**Description of the task**: Everything in the listing below has to be repeated exactly, except the pictures.

**The data**:
--
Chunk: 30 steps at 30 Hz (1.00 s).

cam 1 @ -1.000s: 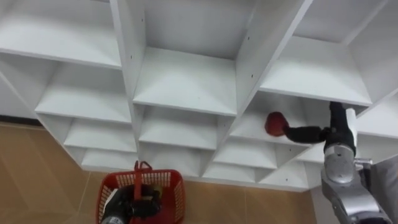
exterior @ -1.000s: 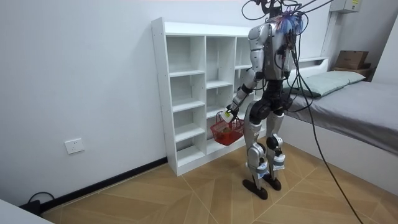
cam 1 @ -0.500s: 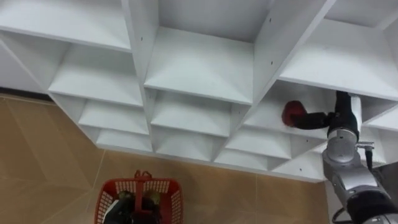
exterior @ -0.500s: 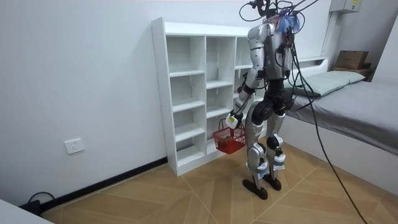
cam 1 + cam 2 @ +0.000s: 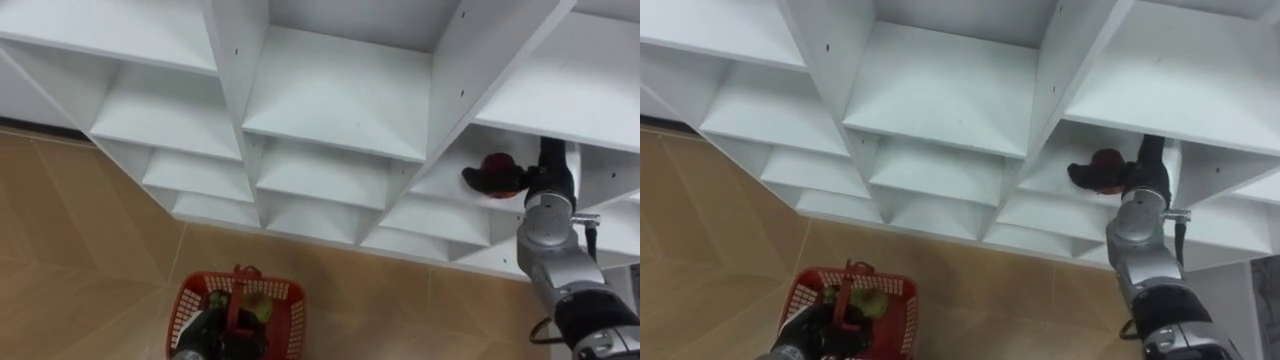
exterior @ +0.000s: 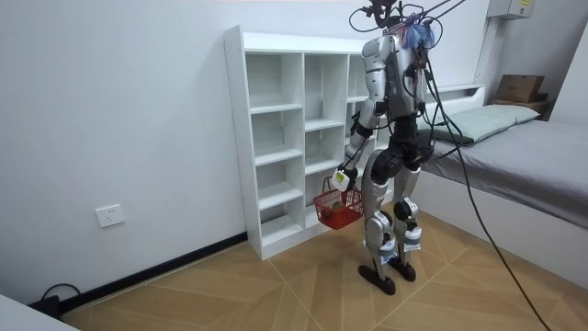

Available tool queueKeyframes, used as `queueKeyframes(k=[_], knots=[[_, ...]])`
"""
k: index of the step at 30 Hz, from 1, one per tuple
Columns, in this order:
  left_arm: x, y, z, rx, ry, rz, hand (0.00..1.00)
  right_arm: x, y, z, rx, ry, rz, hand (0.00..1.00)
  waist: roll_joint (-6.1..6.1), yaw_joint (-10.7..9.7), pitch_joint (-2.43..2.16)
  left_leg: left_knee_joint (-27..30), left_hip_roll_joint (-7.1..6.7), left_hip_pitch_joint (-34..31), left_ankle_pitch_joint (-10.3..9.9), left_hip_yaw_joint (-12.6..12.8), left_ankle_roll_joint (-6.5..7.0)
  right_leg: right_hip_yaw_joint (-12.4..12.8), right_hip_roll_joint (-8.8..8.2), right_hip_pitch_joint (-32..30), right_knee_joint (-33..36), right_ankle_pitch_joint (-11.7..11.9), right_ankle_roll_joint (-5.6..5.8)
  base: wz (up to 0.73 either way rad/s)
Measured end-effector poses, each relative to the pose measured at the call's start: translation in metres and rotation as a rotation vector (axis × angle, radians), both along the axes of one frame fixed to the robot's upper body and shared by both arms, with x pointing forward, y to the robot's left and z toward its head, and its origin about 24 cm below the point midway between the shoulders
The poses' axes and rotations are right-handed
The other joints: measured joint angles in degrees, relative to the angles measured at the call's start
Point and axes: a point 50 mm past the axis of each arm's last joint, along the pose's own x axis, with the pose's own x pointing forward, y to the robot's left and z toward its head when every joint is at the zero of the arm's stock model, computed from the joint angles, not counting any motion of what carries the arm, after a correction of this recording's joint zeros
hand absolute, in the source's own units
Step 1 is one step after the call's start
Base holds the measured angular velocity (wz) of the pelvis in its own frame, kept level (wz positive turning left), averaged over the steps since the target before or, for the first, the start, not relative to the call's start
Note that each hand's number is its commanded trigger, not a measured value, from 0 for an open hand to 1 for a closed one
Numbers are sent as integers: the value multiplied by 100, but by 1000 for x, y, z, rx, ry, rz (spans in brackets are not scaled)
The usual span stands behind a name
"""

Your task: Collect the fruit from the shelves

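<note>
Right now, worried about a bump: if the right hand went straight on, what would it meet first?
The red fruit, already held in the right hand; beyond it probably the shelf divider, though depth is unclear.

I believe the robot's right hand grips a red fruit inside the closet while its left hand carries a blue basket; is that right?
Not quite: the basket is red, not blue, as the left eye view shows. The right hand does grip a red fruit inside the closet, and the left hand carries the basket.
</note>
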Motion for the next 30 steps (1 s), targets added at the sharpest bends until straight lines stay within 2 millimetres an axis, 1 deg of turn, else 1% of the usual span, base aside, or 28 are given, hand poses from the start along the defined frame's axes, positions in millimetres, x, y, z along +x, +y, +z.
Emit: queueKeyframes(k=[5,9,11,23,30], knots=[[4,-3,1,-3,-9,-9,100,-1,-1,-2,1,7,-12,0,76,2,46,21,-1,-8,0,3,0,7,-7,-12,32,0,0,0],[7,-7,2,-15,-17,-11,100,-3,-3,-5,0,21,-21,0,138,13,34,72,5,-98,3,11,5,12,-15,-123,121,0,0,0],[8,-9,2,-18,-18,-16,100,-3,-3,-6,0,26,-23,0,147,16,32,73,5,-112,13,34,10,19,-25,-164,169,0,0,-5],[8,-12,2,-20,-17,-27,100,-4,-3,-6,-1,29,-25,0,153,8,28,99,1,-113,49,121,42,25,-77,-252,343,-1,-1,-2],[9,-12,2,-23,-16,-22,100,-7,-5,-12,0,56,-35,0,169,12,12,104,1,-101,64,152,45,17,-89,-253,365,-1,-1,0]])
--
**Response to this exercise**:
Chunk: 30 steps at 30 Hz (1.00 s).

cam 1 @ -1.000s: 
exterior @ -1.000s: 
cam 1 @ -0.500s: 
exterior @ -0.500s: 
cam 1 + cam 2 @ +0.000s: 
exterior @ +0.000s: 

Available tool queueKeyframes, used as `queueKeyframes(k=[_], knots=[[_, ...]])`
"""
k: index of the step at 30 Hz, from 1, one per tuple
Columns, in this order:
  left_arm: x, y, z, rx, ry, rz, hand (0.00..1.00)
  right_arm: x, y, z, rx, ry, rz, hand (0.00..1.00)
  waist: roll_joint (-6.1..6.1), yaw_joint (-10.7..9.7), pitch_joint (-2.43..2.16)
  left_leg: left_knee_joint (-27..30), left_hip_roll_joint (-7.1..6.7), left_hip_pitch_joint (-34..31), left_ankle_pitch_joint (-10.3..9.9), left_hip_yaw_joint (-12.6..12.8), left_ankle_roll_joint (-6.5..7.0)
  right_leg: right_hip_yaw_joint (-12.4..12.8), right_hip_roll_joint (-8.8..8.2), right_hip_pitch_joint (-32..30), right_knee_joint (-33..36), right_ankle_pitch_joint (-11.7..11.9), right_ankle_roll_joint (-5.6..5.8)
  base: wz (up to 0.73 either way rad/s)
Measured end-effector poses, each relative to the pose measured at the call's start: translation in metres and rotation as a rotation vector (axis × angle, radians), both along the axes of one frame fixed to the robot's upper body and shared by both arms, with x pointing forward, y to the robot's left and z toward its head, and its origin about 24 cm below the point midway between the shoulders
The poses' axes and rotations are right-handed
The other joints: measured joint angles in degrees, relative to the angles measured at the call's start
Point and axes: a point 50 mm past the axis of each arm's last joint, along the pose's own x axis, with the pose's own x pointing forward, y to the robot's left and z toward its head when every joint is at the zero of the arm's stock model, computed from the joint angles, not counting any motion of what carries the arm, after a correction of this recording's joint zeros
hand absolute, in the source's own units
Step 1 is one step after the call's start
Base holds the measured angular velocity (wz) of the pelvis in its own frame, kept level (wz positive turning left), averaged over the steps since the target before or, for the first, the start, not relative to the call's start
Note that each hand's number is its commanded trigger, not a measured value, from 0 for an open hand to 1 for a closed one
Numbers are sent as integers: the value multiplied by 100, but by 1000 for x, y, z, rx, ry, rz (spans in brackets are not scaled)
The usual span stands behind a name
"""

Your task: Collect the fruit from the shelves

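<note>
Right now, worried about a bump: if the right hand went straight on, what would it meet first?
The red fruit, already held in the right hand; beyond it probably the shelf divider, though depth is unclear.

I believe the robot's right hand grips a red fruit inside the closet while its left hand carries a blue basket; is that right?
Not quite: the basket is red, not blue, as the left eye view shows. The right hand does grip a red fruit inside the closet, and the left hand carries the basket.
</note>
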Motion for the next 30 steps (1 s), targets added at the sharpest bends until straight lines stay within 2 millimetres an axis, 1 deg of turn, else 1% of the usual span, base aside, or 28 are given, hand poses from the start along the defined frame's axes, positions in millimetres, x, y, z along +x, +y, +z.
Emit: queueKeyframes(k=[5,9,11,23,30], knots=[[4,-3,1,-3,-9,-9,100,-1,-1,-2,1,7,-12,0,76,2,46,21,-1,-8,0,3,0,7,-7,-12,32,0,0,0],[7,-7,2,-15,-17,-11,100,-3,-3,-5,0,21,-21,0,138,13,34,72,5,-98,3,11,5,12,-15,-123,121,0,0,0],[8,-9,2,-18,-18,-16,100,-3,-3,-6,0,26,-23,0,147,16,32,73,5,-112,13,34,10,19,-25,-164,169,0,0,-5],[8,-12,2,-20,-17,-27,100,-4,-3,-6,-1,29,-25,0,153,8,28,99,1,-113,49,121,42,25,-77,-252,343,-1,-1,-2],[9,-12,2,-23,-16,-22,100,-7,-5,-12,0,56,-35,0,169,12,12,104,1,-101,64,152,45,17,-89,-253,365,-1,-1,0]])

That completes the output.